Personal life
- Born: 14 June 1905 Pabaini Swabi, North-West Frontier Province, British Raj
- Died: 22 October 1969 (aged 64) Rajshahi, East Pakistan
- Resting place: Peshawar University graveyard
- Children: 0
- Education: Islamia College University Aligarh Muslim University
- Known for: Pashto Academy

Religious life
- Religion: Islam
- Denomination: Sunni
- Institute: All India Radio Pashto Academy

1st Director of Pashto Academy
- In office 1955–unknown
- Preceded by: None (office created)
- Succeeded by: Mian Syed Rasool Rasa

= Abdul Qadir (academician) =

Pakistani Islamic scholar and academician

Abdul Qadir (14 June 1905, Pabaini Swabi - 22 October 1969) was a Pakistani Islamic scholar, academician and founder of Pashto Academy and Department of Pashto, University of Peshawar.

== Education ==
Abdul Qadir got his matriculation, intermediate and graduation from Islamia College Peshawar in 1927, and masters in English (1929), Arabic (1930), LLB (1931) and BT (1932) from Aligarh Muslim University.

==Career==
Qadri started his career in 1942 as an editor of a Pashto magazine "Nan Paron" (Today, Yesterday) then he was appointed in charge of the Pashto section (Middle East) by Patras Bokhari (then director-general) of All India Radio.
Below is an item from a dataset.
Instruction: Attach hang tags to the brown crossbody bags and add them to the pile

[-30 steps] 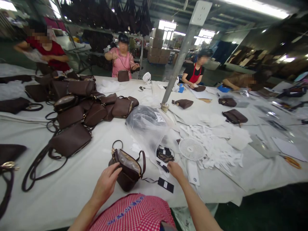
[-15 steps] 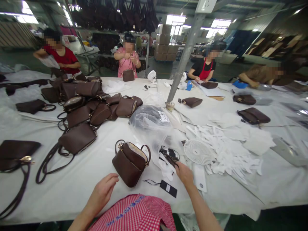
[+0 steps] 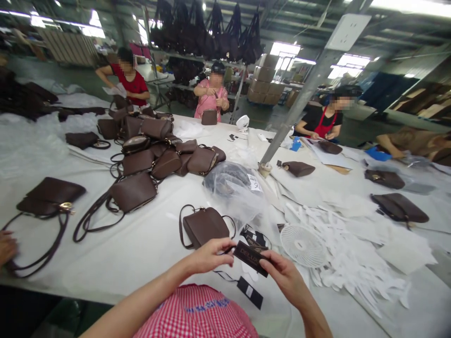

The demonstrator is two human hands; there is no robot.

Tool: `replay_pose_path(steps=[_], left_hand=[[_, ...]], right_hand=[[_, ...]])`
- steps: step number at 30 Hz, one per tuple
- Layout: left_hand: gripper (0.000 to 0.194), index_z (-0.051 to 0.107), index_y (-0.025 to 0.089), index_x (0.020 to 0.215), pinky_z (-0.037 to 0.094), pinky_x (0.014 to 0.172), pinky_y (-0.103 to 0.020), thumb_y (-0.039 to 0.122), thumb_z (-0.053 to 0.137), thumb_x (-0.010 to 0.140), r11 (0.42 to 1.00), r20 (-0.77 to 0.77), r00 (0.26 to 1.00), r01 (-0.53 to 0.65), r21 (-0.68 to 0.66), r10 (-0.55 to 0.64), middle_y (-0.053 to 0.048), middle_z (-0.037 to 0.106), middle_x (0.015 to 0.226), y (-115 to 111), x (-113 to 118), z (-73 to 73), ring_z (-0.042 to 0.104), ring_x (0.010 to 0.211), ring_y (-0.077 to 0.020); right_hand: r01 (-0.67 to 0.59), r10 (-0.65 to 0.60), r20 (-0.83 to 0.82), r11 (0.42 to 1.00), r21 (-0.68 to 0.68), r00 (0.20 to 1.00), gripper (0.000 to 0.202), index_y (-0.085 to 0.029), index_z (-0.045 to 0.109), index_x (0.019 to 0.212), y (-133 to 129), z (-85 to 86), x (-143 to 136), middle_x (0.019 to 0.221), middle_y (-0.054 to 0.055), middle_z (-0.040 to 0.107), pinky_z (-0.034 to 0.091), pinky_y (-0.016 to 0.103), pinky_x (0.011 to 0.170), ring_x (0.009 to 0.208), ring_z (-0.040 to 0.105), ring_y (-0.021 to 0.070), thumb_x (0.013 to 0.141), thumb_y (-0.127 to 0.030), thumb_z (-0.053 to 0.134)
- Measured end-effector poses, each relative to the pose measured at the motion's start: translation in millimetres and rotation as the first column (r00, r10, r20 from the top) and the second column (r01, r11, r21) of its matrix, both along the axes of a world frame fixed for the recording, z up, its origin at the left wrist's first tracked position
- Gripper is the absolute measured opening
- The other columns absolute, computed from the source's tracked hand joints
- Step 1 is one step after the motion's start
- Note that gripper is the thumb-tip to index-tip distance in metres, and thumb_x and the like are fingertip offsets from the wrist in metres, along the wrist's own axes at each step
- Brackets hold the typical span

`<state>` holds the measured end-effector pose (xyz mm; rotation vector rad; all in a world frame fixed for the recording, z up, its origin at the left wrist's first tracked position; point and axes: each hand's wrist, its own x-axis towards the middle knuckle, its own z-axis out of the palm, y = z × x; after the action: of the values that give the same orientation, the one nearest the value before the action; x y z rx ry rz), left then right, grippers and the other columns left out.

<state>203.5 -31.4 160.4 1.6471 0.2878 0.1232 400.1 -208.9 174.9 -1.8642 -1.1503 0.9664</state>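
Observation:
A dark hang tag [image 3: 251, 258] with faint lettering is up in front of me. My right hand [image 3: 283, 274] is closed on its right end, thumb on the printed face. At its left end my left hand [image 3: 213, 255] pinches the tag's dark cord. Just beyond my left hand stands a brown handbag [image 3: 206, 227] with looped straps, its lower part hidden by that hand. A second black tag [image 3: 249, 292] with a white label and cord lies on the table below. More black tags [image 3: 254, 238] lie behind the held one, beside a plastic bag [image 3: 230, 185].
Several brown handbags [image 3: 165, 162] are heaped at the left back. A white fan [image 3: 303, 245] lies beside scattered white strips [image 3: 355, 263]. A metal post [image 3: 299, 94] rises from the table. Co-workers sit across it, and another person's hand [image 3: 6, 248] shows at the left edge.
My right hand has lifted a tag from the pile and drawn it nearer. My left hand has moved right to its cord. The handbag now sits more upright, and the view has shifted left.

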Motion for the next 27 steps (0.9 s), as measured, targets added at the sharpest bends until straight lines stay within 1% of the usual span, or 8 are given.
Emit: replay_pose_path(steps=[2,5,10,12,14,18,22,27], left_hand=[[0.026,0.066,0.011,0.091,0.047,0.068,-0.024,0.029,0.047,0.088,0.998,-0.084,0.996,-0.013,-0.062,0.007,-0.001,0.060,0.069,2,-8,-11.3,0.056,0.066,-0.0131],[0.029,0.066,0.014,0.080,0.043,0.063,-0.020,0.027,0.042,0.090,0.987,-0.159,0.982,-0.077,0.138,0.098,0.000,0.058,0.063,6,-27,-24.5,0.053,0.061,-0.0113],[0.022,0.069,0.020,0.081,0.042,0.068,-0.021,0.023,0.048,0.088,0.854,-0.193,0.981,0.106,0.510,-0.007,-0.003,0.070,0.081,2,-31,-23.7,0.061,0.075,-0.0159],[0.021,0.068,0.020,0.081,0.042,0.065,-0.021,0.023,0.048,0.088,0.837,-0.184,0.982,0.136,0.530,-0.043,-0.002,0.070,0.080,4,-22,-22.6,0.062,0.073,-0.0156],[0.024,0.067,0.020,0.077,0.041,0.063,-0.020,0.023,0.047,0.089,0.861,-0.156,0.986,0.123,0.494,-0.051,-0.001,0.069,0.075,17,-13,-27.4,0.061,0.069,-0.0136],[0.023,0.065,0.018,0.082,0.044,0.073,-0.020,0.024,0.044,0.090,0.900,-0.149,0.978,-0.072,0.429,0.149,-0.002,0.067,0.084,69,4,-59.2,0.061,0.080,-0.0139],[0.023,0.061,0.015,0.101,0.041,0.092,-0.032,0.028,0.049,0.087,0.786,-0.406,0.756,-0.224,0.576,0.513,-0.010,0.064,0.108,120,24,-103.6,0.057,0.104,-0.0230],[0.051,0.053,0.014,0.121,0.037,0.096,-0.046,0.040,0.061,0.078,0.798,-0.518,0.678,-0.174,0.576,0.521,-0.018,0.058,0.121,128,33,-140.6,0.051,0.115,-0.0355]], right_hand=[[0.000,0.003,0.077,0.999,-0.035,0.997,0.032,-0.020,0.066,0.087,-8,-3.8,4,0.075,0.001,0.063,0.045,0.025,0.065,0.070,0.056,0.0163,0.088,-0.048,0.050],[0.017,0.001,0.187,0.995,-0.095,0.982,0.032,-0.021,0.067,0.083,-17,-21.2,8,0.079,0.004,0.066,0.049,0.030,0.071,0.075,0.061,0.0204,0.085,-0.050,0.053],[-0.016,0.015,0.049,1.000,0.014,0.999,0.061,-0.023,0.053,0.130,17,-49.3,-41,0.128,0.012,0.057,0.039,0.042,0.103,0.122,0.050,0.0281,0.076,-0.049,0.064],[-0.099,0.102,-0.192,0.995,0.024,0.976,0.068,-0.022,0.040,0.140,40,-55.5,-71,0.119,0.011,0.061,0.045,0.037,0.094,0.109,0.058,0.0236,0.080,-0.049,0.060],[-0.096,0.084,-0.304,0.995,-0.024,0.949,0.055,-0.019,0.050,0.129,58,-62.4,-90,0.088,0.006,0.066,0.050,0.031,0.073,0.078,0.062,0.0188,0.086,-0.054,0.049],[-0.045,0.009,-0.249,0.989,-0.141,0.969,0.051,-0.017,0.061,0.087,70,-83.1,-79,0.055,-0.003,0.047,0.037,0.024,0.050,0.051,0.045,0.0123,0.087,-0.064,0.040],[0.053,-0.084,-0.149,0.978,-0.200,0.985,0.057,-0.019,0.058,0.078,81,-106.9,-41,0.059,-0.002,0.051,0.037,0.023,0.048,0.048,0.042,0.0110,0.082,-0.071,0.037],[0.177,-0.196,-0.085,0.965,-0.196,0.977,0.056,-0.020,0.056,0.079,125,-138.2,-13,0.056,-0.003,0.050,0.038,0.024,0.046,0.048,0.048,0.0131,0.081,-0.072,0.036]])
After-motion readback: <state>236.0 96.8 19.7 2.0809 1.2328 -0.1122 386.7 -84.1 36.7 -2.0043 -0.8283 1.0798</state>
In the early 50s, he was made Vice-Counsel and then ambassador in Kabul, Afghanistan from Pakistan. From University Library of Tübingen Germany, he discovered "Khayr al-Bayān" in 1967 (rare manuscript written by Pir Roshan) the first prose book in Pashto.

==Death==
Qadri died on 22 October 1969 during a seminar at Rajshahi in East Pakistan (modern day Bangladesh). He is buried in Peshawar, Pakistan.